Work to be completed:
When you repeat the listing, keep every character as it is.
=== Section Start ===
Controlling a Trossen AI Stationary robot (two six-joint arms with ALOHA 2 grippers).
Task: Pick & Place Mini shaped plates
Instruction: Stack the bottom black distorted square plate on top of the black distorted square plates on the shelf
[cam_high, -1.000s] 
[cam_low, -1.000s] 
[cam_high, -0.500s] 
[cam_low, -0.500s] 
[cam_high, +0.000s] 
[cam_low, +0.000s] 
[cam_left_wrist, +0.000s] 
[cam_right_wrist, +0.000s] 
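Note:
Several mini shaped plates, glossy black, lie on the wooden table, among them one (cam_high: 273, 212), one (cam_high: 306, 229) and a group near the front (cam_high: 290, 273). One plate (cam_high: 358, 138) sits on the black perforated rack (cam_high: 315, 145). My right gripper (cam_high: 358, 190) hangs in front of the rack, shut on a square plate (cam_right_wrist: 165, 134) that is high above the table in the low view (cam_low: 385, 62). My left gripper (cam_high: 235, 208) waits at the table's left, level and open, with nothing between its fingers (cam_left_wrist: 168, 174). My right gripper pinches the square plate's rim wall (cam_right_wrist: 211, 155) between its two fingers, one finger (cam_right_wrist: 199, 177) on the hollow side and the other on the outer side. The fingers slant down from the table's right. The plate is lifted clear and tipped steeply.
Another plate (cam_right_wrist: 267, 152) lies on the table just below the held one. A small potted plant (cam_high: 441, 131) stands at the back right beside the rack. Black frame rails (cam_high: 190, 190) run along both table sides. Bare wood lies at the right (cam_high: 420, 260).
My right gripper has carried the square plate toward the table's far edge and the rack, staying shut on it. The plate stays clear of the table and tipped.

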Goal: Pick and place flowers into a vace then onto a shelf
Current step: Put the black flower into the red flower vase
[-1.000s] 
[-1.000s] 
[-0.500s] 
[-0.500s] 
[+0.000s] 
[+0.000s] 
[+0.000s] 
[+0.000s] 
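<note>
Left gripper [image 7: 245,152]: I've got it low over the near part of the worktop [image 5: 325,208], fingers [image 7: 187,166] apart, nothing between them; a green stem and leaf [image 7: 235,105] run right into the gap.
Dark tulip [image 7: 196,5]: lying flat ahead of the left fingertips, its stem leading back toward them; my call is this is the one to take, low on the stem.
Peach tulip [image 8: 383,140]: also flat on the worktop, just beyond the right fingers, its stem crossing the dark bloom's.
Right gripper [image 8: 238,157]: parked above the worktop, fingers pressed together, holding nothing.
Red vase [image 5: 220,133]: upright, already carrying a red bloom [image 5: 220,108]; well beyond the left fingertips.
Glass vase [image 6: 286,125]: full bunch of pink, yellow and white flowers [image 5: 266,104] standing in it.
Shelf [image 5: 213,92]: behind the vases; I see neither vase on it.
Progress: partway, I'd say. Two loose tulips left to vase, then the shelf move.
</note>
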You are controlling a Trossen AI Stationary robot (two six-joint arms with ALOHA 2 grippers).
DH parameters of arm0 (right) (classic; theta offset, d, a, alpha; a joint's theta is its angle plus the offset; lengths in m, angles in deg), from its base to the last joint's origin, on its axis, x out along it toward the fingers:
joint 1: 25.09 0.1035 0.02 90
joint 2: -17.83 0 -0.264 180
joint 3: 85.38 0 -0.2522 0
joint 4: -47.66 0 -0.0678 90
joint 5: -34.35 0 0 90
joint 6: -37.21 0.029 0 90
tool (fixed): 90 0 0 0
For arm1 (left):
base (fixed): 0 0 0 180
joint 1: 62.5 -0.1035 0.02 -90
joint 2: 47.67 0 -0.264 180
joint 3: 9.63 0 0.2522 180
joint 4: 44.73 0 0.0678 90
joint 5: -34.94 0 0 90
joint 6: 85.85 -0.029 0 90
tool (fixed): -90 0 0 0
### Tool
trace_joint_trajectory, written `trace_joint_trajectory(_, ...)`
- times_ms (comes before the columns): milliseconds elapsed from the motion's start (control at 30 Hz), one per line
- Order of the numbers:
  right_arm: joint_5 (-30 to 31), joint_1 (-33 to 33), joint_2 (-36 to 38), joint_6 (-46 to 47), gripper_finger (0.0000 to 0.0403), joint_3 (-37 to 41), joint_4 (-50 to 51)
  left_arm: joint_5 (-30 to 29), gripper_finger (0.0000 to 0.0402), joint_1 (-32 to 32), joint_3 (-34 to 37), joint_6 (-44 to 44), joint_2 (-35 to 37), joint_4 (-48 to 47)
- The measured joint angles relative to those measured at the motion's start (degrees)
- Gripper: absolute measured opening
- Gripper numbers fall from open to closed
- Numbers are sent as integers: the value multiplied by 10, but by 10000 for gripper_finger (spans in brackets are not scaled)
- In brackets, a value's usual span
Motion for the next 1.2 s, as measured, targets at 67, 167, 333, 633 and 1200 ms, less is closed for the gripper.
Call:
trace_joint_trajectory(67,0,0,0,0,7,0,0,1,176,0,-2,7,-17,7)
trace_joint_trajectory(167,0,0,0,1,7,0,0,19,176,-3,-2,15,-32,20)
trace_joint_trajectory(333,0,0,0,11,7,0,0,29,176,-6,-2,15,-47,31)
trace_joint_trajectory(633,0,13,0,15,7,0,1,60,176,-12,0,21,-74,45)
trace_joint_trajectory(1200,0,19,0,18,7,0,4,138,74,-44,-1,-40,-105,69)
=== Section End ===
Response for this exercise:
Controlling a Trossen AI Stationary robot (two six-joint arms with ALOHA 2 grippers).
Task: Pick & Place Mini shaped plates
Instruction: Stack the bottom black distorted square plate on top of the black distorted square plates on the shelf
[cam_high, -1.000s] 
[cam_low, -1.000s] 
[cam_high, -0.500s] 
[cam_low, -0.500s] 
[cam_high, +0.000s] 
[cam_low, +0.000s] 
[cam_left_wrist, +0.000s] 
[cam_right_wrist, +0.000s] 
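Note:
Several mini shaped plates, glossy black, lie on the wooden table, among them one (cam_high: 273, 212), one (cam_high: 306, 229) and a group near the front (cam_high: 290, 273). One plate (cam_high: 358, 138) sits on the black perforated rack (cam_high: 315, 145). My right gripper (cam_high: 358, 190) hangs in front of the rack, shut on a square plate (cam_right_wrist: 165, 134) that is high above the table in the low view (cam_low: 385, 62). My left gripper (cam_high: 235, 208) waits at the table's left, level and open, with nothing between its fingers (cam_left_wrist: 168, 174). My right gripper pinches the square plate's rim wall (cam_right_wrist: 211, 155) between its two fingers, one finger (cam_right_wrist: 199, 177) on the hollow side and the other on the outer side. The fingers slant down from the table's right. The plate is lifted clear and tipped steeply.
Another plate (cam_right_wrist: 267, 152) lies on the table just below the held one. A small potted plant (cam_high: 441, 131) stands at the back right beside the rack. Black frame rails (cam_high: 190, 190) run along both table sides. Bare wood lies at the right (cam_high: 420, 260).
My right gripper has carried the square plate toward the table's far edge and the rack, staying shut on it. The plate stays clear of the table and tipped.
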
Goal: Pick and place flowers into a vace then onto a shelf
Current step: Put the black flower into the red flower vase
[-1.000s] 
[-1.000s] 
[-0.500s] 
[-0.500s] 
[+0.000s] 
[+0.000s] 
[+0.000s] 
[+0.000s] 
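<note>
Left gripper [image 7: 245,152]: I've got it low over the near part of the worktop [image 5: 325,208], fingers [image 7: 187,166] apart, nothing between them; a green stem and leaf [image 7: 235,105] run right into the gap.
Dark tulip [image 7: 196,5]: lying flat ahead of the left fingertips, its stem leading back toward them; my call is this is the one to take, low on the stem.
Peach tulip [image 8: 383,140]: also flat on the worktop, just beyond the right fingers, its stem crossing the dark bloom's.
Right gripper [image 8: 238,157]: parked above the worktop, fingers pressed together, holding nothing.
Red vase [image 5: 220,133]: upright, already carrying a red bloom [image 5: 220,108]; well beyond the left fingertips.
Glass vase [image 6: 286,125]: full bunch of pink, yellow and white flowers [image 5: 266,104] standing in it.
Shelf [image 5: 213,92]: behind the vases; I see neither vase on it.
Progress: partway, I'd say. Two loose tulips left to vase, then the shelf move.
</note>
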You are controlling a Trossen AI Stationary robot (two six-joint arms with ALOHA 2 grippers).
DH parameters of arm0 (right) (classic; theta offset, d, a, alpha; a joint's theta is its angle plus the offset; lengths in m, angles in deg), from its base to the last joint's origin, on its axis, x out along it toward the fingers:
joint 1: 25.09 0.1035 0.02 90
joint 2: -17.83 0 -0.264 180
joint 3: 85.38 0 -0.2522 0
joint 4: -47.66 0 -0.0678 90
joint 5: -34.35 0 0 90
joint 6: -37.21 0.029 0 90
tool (fixed): 90 0 0 0
For arm1 (left):
base (fixed): 0 0 0 180
joint 1: 62.5 -0.1035 0.02 -90
joint 2: 47.67 0 -0.264 180
joint 3: 9.63 0 0.2522 180
joint 4: 44.73 0 0.0678 90
joint 5: -34.94 0 0 90
joint 6: 85.85 -0.029 0 90
tool (fixed): -90 0 0 0
### Tool
trace_joint_trajectory, written `trace_joint_trajectory(_, ...)`
- times_ms (comes before the columns): milliseconds elapsed from the motion's start (control at 30 Hz), one per line
- Order of the numbers:
  right_arm: joint_5 (-30 to 31), joint_1 (-33 to 33), joint_2 (-36 to 38), joint_6 (-46 to 47), gripper_finger (0.0000 to 0.0403), joint_3 (-37 to 41), joint_4 (-50 to 51)
  left_arm: joint_5 (-30 to 29), gripper_finger (0.0000 to 0.0402), joint_1 (-32 to 32), joint_3 (-34 to 37), joint_6 (-44 to 44), joint_2 (-35 to 37), joint_4 (-48 to 47)
- The measured joint angles relative to those measured at the motion's start (degrees)
- Gripper: absolute measured opening
- Gripper numbers fall from open to closed
- Numbers are sent as integers: the value multiplied by 10, but by 10000 for gripper_finger (spans in brackets are not scaled)
- In brackets, a value's usual span
Motion for the next 1.2 s, as measured, targets at 67, 167, 333, 633 and 1200 ms, less is closed for the gripper.
Call:
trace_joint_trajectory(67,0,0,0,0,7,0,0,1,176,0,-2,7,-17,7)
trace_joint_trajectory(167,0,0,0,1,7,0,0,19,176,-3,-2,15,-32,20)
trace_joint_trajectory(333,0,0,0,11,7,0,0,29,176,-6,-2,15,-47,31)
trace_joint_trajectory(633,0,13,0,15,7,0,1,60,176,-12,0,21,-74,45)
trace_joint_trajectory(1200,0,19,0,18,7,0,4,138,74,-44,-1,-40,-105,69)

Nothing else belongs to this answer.